Work to complete
Return the listing that follows exactly, with no pictures included.

Recorded data
============================================================

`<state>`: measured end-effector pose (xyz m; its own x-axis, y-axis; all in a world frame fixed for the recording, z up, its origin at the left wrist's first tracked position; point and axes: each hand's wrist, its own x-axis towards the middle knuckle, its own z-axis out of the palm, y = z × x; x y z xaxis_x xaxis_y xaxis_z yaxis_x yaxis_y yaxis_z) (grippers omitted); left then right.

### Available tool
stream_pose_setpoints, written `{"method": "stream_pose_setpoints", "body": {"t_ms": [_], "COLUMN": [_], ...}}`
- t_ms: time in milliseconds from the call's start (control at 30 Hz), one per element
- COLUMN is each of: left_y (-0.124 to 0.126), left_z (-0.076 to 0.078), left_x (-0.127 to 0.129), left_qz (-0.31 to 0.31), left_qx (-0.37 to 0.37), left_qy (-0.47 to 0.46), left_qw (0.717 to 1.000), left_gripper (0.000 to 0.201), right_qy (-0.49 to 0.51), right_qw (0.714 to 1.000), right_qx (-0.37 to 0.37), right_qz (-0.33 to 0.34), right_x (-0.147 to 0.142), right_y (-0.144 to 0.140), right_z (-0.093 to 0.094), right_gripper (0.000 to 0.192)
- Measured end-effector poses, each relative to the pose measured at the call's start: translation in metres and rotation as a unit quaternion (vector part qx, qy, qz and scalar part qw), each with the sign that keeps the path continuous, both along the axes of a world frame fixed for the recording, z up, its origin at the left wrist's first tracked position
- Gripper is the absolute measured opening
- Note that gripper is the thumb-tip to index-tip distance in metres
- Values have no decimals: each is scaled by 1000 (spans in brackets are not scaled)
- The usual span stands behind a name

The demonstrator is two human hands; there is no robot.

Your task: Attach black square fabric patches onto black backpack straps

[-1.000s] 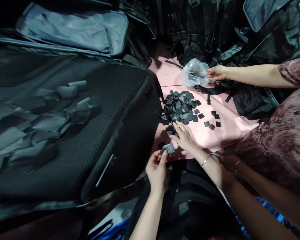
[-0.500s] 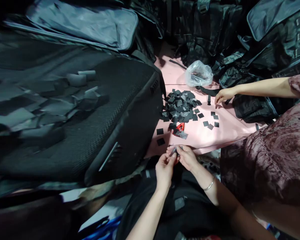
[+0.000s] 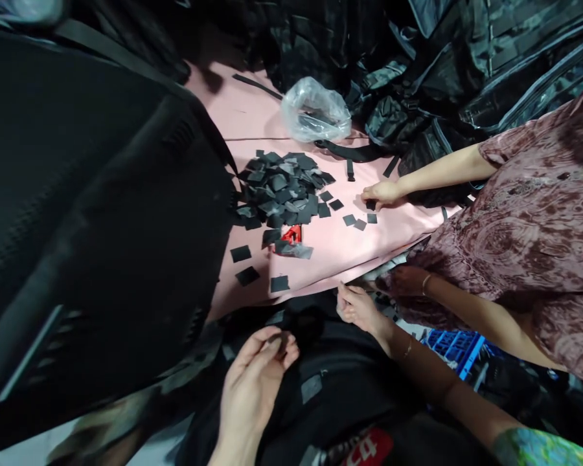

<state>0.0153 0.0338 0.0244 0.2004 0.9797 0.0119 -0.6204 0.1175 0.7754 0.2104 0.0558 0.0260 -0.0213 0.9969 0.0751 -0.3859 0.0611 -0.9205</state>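
The left hand [image 3: 252,382] is hovering low over the black fabric bag [image 3: 330,395] lying across the lap, fingers curled with thumb and fingertips pinched together; something small and dark seems to be nipped there, though I cannot tell for sure. The right hand [image 3: 357,307] is resting ahead and to the right of it, at the near edge of the pink sheet [image 3: 359,249], loosely closed around a small pale piece that is mostly hidden. The heap of small black square patches [image 3: 284,188] is lying beyond both hands, straight ahead, nearer the right one; single squares are lying between. A co-worker's hand [image 3: 381,193] is touching stray squares to the right of the heap.

Half a second ago both hands were meeting over one piece; now they are apart, the left drawn back towards the body.
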Motion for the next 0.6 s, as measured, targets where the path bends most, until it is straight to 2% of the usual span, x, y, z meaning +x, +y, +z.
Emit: {"method": "stream_pose_setpoints", "body": {"t_ms": [133, 233, 300, 400, 500, 567, 600], "left_y": [-13, -11, -4, 4, 9, 12, 14], "left_z": [10, 11, 8, 0, -5, -7, -8], "left_x": [10, 22, 32, 47, 50, 42, 33], "left_qz": [-62, -50, -21, 21, 86, 138, 161], "left_qx": [35, 111, 190, 325, 435, 447, 425], "left_qy": [-8, 91, 226, 372, 406, 419, 426], "left_qw": [997, 988, 955, 869, 799, 778, 782], "left_gripper": [36, 37, 38, 41, 30, 31, 33], "right_qy": [39, -11, -66, -121, -154, -150, -138], "right_qw": [997, 997, 996, 991, 983, 979, 979], "right_qx": [-33, -17, -3, 16, 40, 48, 51], "right_qz": [65, 72, 63, 60, 91, 130, 139], "right_x": [12, 14, 12, 5, 0, 1, 3], "right_y": [-11, -17, -23, -36, -46, -49, -49], "right_z": [-9, -12, -10, -5, 0, 3, 4], "right_gripper": [58, 56, 57, 57, 56, 59, 61]}}
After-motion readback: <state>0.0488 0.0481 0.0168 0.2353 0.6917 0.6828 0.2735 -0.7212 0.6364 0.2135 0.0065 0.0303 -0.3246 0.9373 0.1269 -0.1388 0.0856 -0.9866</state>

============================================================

Task solution
`<state>`: measured end-effector pose (xyz m; its own x-axis, y-axis; all in a world frame fixed for the recording, z up, its origin at the left wrist's first tracked position; point and axes: each hand's wrist, its own x-axis towards the middle knuckle, its own z-axis out of the palm, y = z × x; x y z xaxis_x xaxis_y xaxis_z yaxis_x yaxis_y yaxis_z) (grippers omitted); left then right.

### Available tool
stream_pose_setpoints, written `{"method": "stream_pose_setpoints", "body": {"t_ms": [_], "COLUMN": [_], ...}}`
- t_ms: time in milliseconds from the call's start (control at 30 Hz), one per element
- COLUMN is each of: left_y (-0.124 to 0.126), left_z (-0.076 to 0.078), left_x (-0.127 to 0.129), left_qz (-0.31 to 0.31), left_qx (-0.37 to 0.37), left_qy (-0.47 to 0.46), left_qw (0.717 to 1.000), left_gripper (0.000 to 0.201), right_qy (-0.49 to 0.51), right_qw (0.714 to 1.000), right_qx (-0.37 to 0.37), right_qz (-0.33 to 0.34), right_x (-0.147 to 0.142), right_y (-0.144 to 0.140), right_z (-0.093 to 0.094), right_gripper (0.000 to 0.192)
- Measured end-effector poses, each relative to the pose measured at the call's start: translation in metres and rotation as a unit quaternion (vector part qx, qy, qz and scalar part qw), each with the sign that keeps the path continuous, both along the axes of a world frame fixed for the recording, z up, its origin at the left wrist's first tracked position
- Gripper is the absolute measured opening
- Note that gripper is the thumb-tip to index-tip distance in metres
- Values have no decimals: each is scaled by 1000 (spans in brackets are not scaled)
- The usual span stands behind a name

The demonstrator is two human hands; there is no robot.

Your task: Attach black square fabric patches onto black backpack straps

[-1.000s] 
[-0.500s] 
[+0.000s] 

<state>0.0153 0.0338 0.0244 0.2004 0.9797 0.0119 -0.6204 0.1175 0.7754 0.2104 0.0558 0.0260 -0.0213 0.9969 0.0751 -0.3859 0.0611 -0.9205</state>
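The left hand [image 3: 252,382] is hovering low over the black fabric bag [image 3: 330,395] lying across the lap, fingers curled with thumb and fingertips pinched together; something small and dark seems to be nipped there, though I cannot tell for sure. The right hand [image 3: 357,307] is resting ahead and to the right of it, at the near edge of the pink sheet [image 3: 359,249], loosely closed around a small pale piece that is mostly hidden. The heap of small black square patches [image 3: 284,188] is lying beyond both hands, straight ahead, nearer the right one; single squares are lying between. A co-worker's hand [image 3: 381,193] is touching stray squares to the right of the heap.

Half a second ago both hands were meeting over one piece; now they are apart, the left drawn back towards the body.
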Motion for the next 0.6 s, as measured, targets where the path bends most, until it is straight to 2% of the usual span, x, y, z meaning +x, +y, +z.
Emit: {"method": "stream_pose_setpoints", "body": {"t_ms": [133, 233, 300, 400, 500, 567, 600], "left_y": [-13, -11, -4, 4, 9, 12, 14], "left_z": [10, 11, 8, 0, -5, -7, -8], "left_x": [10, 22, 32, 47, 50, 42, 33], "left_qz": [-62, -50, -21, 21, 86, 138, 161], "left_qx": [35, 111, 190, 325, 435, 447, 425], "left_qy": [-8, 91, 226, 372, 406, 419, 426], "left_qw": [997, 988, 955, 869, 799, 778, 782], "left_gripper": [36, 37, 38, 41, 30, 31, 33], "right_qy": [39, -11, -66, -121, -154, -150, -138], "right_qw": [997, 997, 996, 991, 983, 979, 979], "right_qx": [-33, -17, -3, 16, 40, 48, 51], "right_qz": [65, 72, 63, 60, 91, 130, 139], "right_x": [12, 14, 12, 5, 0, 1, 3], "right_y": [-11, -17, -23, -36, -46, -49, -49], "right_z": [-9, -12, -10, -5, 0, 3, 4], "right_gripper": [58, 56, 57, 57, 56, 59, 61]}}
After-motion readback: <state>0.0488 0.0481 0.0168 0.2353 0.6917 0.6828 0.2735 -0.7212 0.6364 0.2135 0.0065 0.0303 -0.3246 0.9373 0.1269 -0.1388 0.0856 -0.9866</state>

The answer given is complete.